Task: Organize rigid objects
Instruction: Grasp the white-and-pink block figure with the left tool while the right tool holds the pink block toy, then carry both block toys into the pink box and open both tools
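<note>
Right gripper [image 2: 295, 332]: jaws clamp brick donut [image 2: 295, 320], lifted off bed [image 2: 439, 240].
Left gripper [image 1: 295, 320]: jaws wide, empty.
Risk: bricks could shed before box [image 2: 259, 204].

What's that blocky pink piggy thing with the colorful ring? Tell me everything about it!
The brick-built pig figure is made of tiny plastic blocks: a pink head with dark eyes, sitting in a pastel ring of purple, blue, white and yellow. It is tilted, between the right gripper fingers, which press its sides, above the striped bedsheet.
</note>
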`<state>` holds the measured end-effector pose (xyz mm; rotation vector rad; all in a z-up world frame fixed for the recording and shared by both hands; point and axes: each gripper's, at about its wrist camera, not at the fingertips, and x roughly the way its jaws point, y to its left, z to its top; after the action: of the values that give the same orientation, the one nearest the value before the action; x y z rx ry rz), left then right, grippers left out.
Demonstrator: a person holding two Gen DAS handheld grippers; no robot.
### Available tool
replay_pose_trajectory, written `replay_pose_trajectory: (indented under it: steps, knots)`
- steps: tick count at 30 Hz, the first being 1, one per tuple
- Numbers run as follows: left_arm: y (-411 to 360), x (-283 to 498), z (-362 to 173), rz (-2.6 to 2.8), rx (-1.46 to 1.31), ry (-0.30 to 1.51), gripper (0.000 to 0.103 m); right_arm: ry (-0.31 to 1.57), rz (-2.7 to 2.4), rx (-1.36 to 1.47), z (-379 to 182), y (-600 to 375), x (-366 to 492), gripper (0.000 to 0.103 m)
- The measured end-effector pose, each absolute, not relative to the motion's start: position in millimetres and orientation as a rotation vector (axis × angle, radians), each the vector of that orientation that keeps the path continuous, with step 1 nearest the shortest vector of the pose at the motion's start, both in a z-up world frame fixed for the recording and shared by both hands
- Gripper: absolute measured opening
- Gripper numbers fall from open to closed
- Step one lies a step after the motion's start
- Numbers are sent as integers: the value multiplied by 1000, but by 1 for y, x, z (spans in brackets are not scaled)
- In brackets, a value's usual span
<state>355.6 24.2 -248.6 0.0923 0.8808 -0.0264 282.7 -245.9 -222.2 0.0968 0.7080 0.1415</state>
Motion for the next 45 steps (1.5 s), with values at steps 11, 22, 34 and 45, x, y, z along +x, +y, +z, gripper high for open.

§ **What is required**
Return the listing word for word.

§ **Response box**
Task: Organize rigid objects
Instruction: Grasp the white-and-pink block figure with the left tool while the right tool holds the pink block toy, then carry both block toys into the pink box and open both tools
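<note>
Right gripper [image 2: 295, 332]: jaws clamp brick donut [image 2: 295, 320], lifted off bed [image 2: 439, 240].
Left gripper [image 1: 295, 320]: jaws wide, empty.
Risk: bricks could shed before box [image 2: 259, 204].

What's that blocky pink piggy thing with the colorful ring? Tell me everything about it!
The brick-built pig figure is made of tiny plastic blocks: a pink head with dark eyes, sitting in a pastel ring of purple, blue, white and yellow. It is tilted, between the right gripper fingers, which press its sides, above the striped bedsheet.
</note>
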`<state>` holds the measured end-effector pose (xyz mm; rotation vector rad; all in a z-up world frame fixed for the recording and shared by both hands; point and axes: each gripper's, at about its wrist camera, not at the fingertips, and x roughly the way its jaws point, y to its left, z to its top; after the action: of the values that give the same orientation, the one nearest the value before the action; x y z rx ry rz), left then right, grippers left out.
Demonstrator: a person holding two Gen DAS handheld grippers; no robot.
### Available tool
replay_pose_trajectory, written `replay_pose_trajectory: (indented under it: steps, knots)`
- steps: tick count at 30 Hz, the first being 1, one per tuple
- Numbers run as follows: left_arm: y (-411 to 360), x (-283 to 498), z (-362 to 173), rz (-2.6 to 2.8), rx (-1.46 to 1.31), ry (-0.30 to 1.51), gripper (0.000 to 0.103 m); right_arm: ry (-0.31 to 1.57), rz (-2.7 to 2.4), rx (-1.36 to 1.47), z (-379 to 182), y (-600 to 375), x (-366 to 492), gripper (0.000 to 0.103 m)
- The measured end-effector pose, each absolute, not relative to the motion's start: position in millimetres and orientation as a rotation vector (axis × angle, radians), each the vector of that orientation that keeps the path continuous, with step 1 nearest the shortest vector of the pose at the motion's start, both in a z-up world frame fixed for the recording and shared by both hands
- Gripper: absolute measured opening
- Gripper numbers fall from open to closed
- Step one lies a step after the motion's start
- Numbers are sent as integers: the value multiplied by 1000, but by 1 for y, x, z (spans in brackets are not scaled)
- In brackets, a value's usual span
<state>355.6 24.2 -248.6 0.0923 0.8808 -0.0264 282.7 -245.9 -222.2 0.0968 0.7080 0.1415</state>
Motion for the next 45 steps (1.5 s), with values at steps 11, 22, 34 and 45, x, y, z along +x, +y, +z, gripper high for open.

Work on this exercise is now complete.